▶ **About this exercise**
Copy out all lines of the material below in which "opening" occurs.

▶ **Collected data**
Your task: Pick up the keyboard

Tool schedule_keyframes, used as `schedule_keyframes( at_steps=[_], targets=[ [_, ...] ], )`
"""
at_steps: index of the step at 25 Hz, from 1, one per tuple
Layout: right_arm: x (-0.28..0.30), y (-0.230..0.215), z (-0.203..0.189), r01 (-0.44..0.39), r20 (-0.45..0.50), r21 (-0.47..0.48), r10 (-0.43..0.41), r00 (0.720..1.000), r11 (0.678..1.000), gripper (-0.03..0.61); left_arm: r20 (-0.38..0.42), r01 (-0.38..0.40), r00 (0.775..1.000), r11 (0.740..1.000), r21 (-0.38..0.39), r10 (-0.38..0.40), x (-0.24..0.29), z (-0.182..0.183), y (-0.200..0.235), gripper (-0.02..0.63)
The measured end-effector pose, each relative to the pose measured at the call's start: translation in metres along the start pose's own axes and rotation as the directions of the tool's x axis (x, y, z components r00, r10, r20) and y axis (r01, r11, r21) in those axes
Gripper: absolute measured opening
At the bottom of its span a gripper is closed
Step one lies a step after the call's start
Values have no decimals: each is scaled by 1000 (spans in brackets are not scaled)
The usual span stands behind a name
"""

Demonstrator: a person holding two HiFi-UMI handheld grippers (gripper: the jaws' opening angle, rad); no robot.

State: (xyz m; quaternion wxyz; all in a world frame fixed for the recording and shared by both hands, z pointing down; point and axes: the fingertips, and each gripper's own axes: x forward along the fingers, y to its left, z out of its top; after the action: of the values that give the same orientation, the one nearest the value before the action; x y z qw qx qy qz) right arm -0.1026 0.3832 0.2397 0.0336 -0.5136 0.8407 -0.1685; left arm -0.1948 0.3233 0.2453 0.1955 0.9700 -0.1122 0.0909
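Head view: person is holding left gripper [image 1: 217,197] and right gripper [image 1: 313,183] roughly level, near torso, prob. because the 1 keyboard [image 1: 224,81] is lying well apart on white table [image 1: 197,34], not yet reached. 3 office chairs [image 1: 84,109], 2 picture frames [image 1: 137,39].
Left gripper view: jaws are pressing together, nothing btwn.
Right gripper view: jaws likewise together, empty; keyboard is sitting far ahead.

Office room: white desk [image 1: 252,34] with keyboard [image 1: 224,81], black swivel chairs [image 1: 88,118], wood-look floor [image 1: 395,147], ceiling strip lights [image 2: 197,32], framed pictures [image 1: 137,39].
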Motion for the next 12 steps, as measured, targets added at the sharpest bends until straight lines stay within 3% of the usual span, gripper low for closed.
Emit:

▶ **Answer section**
Gripper: absolute measured opening
Demonstrator: a person holding two HiFi-UMI handheld grippers (gripper: the jaws' opening angle, rad); no robot.

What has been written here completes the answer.